In summary: Can you please elucidate?The molar solubility is the concentration of the cation added to the solution. It is equal to the cation's mass balance, which would include all species containing the cation multiplied by the stoichiometric coefficient of the cation in those species, and this total sum of concentrations is the initial concentration of the cation.
  • #1
Big-Daddy
343
1
How do we systematically calculate the molar solubility of a substance with regards to its Ksp? In other words, where does the value of "molar solubility" fit into the equilibrium calculations?
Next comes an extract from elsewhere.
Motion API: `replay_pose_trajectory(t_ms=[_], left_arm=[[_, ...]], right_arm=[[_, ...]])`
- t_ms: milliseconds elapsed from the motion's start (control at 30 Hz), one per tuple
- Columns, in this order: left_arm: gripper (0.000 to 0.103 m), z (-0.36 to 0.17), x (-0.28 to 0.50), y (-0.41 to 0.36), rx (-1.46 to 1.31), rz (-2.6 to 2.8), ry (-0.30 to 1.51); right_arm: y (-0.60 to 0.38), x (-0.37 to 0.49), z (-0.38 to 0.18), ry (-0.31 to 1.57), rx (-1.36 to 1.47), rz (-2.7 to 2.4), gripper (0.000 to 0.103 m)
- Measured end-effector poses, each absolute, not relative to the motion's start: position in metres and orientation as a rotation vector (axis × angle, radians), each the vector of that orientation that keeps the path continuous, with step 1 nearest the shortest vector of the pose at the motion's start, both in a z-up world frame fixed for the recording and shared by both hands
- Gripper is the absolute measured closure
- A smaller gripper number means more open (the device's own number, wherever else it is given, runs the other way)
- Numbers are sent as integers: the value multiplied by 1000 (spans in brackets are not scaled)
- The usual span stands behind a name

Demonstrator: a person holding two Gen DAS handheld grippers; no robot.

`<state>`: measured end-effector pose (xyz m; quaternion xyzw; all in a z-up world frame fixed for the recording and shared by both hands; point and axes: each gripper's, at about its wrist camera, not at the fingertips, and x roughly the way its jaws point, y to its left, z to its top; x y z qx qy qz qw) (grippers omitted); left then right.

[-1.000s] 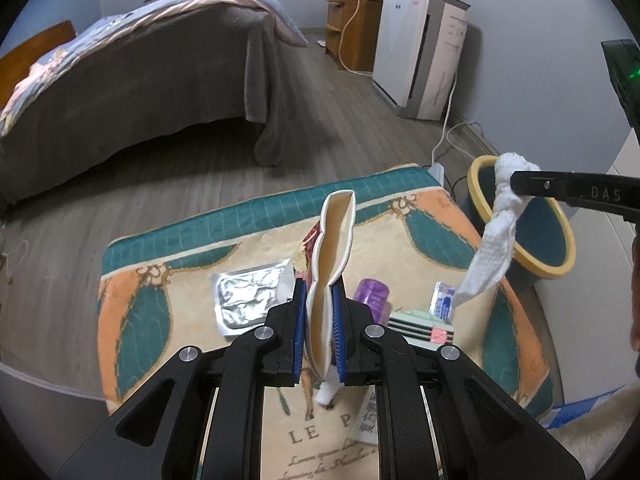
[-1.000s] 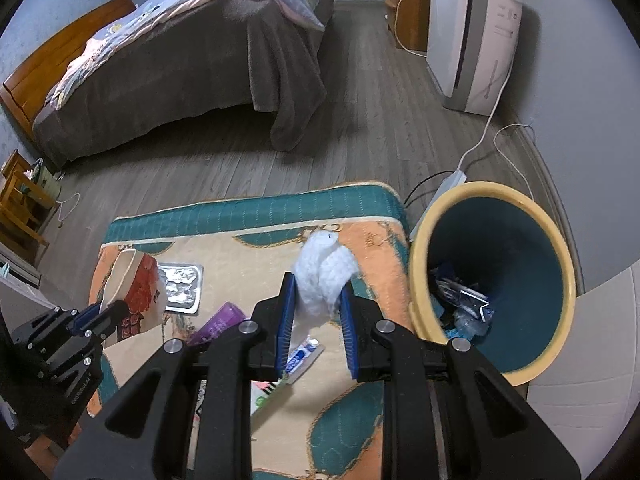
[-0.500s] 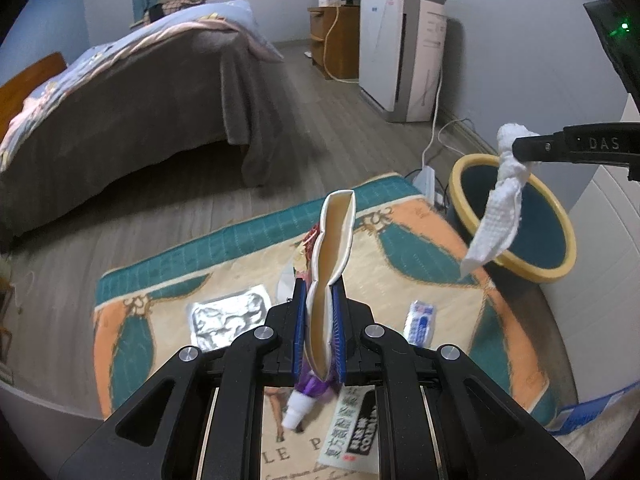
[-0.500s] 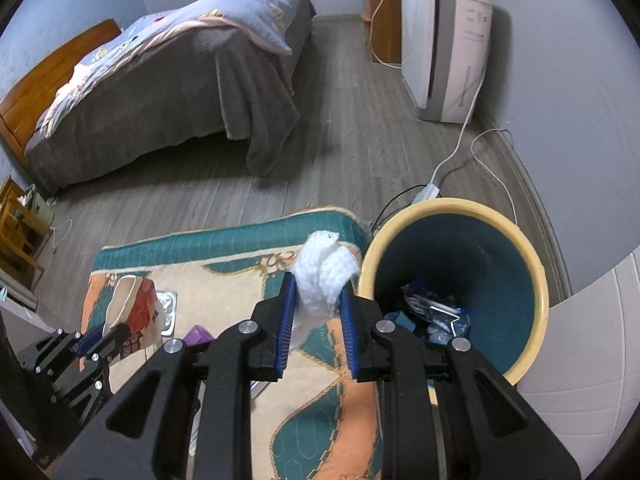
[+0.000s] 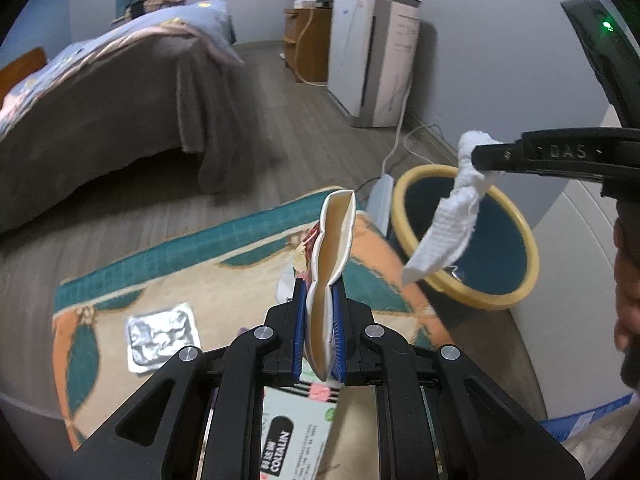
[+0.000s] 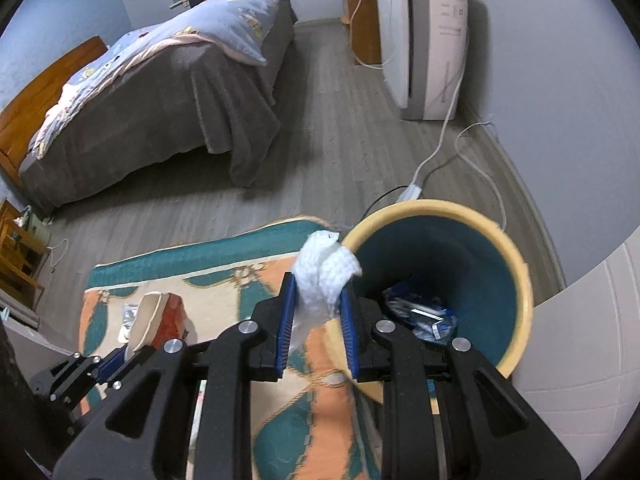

This should build up so that I can understand how to systematically treat the common ion effect, among other equilibria, if necessary. For example, if I want to know what the molar solubility is of my salt when, if it dissolves, it will undergo hydrolysis of the anion, or complex formation, or both (so we would need to consider acid/base equilibria and Kf at the same time as Ksp), how do I set up the equilibrium expressions to solve to get my molar solubility? This would come from an understanding of how exactly to calculate "molar solubility" in relation to equilibria in general.

I suspect that a major step is to note that Ksp = the equilibrium concentrations of the two ions of the salt, to the power of their coefficients in the molecular formula respectively, multiplied together, ONLY when the molar solubility is actually reached - until then, their equilibrium concentrations will multiply to a lower value than the Ksp only. That still leaves me unclear as to exactly what "molar solubility" is and how we would go about calculating it in situations with many equilibria going around.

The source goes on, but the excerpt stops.